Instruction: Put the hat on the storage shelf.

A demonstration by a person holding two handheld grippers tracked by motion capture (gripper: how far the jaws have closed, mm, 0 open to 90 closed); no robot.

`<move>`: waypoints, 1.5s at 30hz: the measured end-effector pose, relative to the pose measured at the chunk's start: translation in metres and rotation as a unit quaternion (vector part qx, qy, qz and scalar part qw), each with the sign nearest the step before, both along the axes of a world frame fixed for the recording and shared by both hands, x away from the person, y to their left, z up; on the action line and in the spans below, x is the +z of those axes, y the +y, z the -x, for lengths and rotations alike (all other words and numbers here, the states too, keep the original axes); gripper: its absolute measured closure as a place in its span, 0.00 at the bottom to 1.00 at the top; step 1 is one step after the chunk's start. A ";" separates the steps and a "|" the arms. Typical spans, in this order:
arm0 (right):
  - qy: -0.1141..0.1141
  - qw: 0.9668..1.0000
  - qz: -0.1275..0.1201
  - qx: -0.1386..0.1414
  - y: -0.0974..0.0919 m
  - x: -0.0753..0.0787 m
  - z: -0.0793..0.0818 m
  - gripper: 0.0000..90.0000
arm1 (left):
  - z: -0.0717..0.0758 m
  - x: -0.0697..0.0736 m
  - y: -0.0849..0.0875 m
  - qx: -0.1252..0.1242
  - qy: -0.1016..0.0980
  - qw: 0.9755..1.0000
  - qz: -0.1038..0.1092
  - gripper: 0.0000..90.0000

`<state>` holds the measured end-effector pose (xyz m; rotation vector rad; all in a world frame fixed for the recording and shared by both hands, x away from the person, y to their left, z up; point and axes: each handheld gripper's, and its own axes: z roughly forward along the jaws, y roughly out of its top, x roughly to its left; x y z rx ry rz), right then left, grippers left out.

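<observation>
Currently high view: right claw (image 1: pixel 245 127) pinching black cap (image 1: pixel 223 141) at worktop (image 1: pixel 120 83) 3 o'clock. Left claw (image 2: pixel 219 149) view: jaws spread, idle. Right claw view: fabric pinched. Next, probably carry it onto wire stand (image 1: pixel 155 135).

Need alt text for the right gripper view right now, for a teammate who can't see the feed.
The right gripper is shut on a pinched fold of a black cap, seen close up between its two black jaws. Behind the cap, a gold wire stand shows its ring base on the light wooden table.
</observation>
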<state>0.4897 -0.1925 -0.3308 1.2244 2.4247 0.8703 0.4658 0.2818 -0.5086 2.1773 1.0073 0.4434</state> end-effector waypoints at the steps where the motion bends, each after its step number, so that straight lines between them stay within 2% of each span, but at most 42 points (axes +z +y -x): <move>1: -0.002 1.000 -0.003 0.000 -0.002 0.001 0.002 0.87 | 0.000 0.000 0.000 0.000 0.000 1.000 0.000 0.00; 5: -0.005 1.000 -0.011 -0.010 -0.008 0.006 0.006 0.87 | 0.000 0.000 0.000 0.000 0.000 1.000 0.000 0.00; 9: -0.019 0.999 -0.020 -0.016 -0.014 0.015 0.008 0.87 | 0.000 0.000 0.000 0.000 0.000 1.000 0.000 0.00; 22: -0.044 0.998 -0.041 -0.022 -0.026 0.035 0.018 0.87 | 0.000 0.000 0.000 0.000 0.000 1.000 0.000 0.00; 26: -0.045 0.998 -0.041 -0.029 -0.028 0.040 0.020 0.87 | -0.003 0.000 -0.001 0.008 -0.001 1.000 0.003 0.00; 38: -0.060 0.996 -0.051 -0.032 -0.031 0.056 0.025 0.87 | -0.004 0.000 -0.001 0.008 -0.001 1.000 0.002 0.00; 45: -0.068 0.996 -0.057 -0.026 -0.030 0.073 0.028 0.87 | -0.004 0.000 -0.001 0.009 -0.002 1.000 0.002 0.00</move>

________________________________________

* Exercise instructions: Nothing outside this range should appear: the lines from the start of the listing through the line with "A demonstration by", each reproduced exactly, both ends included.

* Response to this task:
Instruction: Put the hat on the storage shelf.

A demonstration by a person holding two handheld grippers tracked by motion capture (gripper: how far the jaws have closed, mm, 0 open to 90 closed); no robot.

The exercise has been finished.